Hundreds of supporters of the state's largest opposition party, Peoples Democratic Party (PDP), converged from south and north Kashmir districts, including frontier border towns of Kupwara and Uri, to press for an immediate end to the Indo-Pak border clashes, which put the two armies eyeball-to-eyeball once again after a decade-long ceasefire.
PDP supporters assembled at the city's Municipal Park and marched through commercial hub Lal Chowk to reach the Clock Tower - first such sight since separatist supporters frequently took over the tower from 2008 to 2010.
"We are for talks and not tanks in Kashmir. People will not fight the war of others now. They want peace, friendship, development and solution to the Kashmir issue,"said PDP president Mehbooba Mufti, who was flanked by senior party leaders Tariq Hameed Karra and Muzaffar Hussain Baigh.
The party, however, was guarded in its pitch for peace. It unfurled banners and pasted posters to address the separatist constituency simultaneously. "Peace is must for Kashmir resolution and the Kashmir resolution is must for peace in the sub-continent,"read one such banner.
Calling for talks between India and Pakistan, Mehbooba referred to recent India-China talks held amid growing animosity on the borders. "Despite China issuing stapled visas to students of Kashmir and carried out incursions on the borders, you (New Delhi) held talks with them, why not Pakistan?"asked Mehbooba.
PDP leader Baig described the rally "as historic and first such effort".
The party spokesman Naeem Akhtar said the rally was rare people's assertion "to oppose war openly on the streets with emphatic no to violence".

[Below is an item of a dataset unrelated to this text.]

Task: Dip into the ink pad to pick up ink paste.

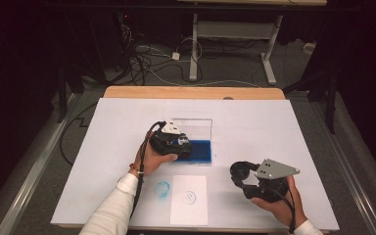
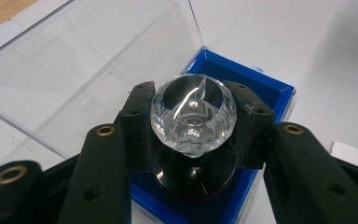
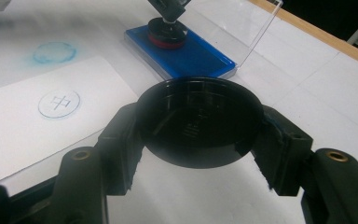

"People of Kashmir would live with the mindset of 'Hamlawar Khaabardar, Hum Kashmiri Hey Tayaar (Oh attackers beware, we Kashmiris are ready). Today's rally was a departure from that mindset and was a strong message to war-mongers in India, Pakistan and the state,"said Akhtar in an oblique reference to the recent statement made by chief minister Omar Abdullah where he called for "other options"against Pakistan.
"There are people here who tried to break the consensus on peace, agreed upon in 2003. (Atal Bihari) Vajpayee too was part to this consensus,"he added.
Jammu and Kashmir witnessed heightened border clashes throughout the month of October, which left several injured and dozens displaced. One estimate suggests that Pakistan resorted to violation of ceasefire for more than 200 times in the last two months. A truce was struck only after high-level talks between New Delhi and Islamabad.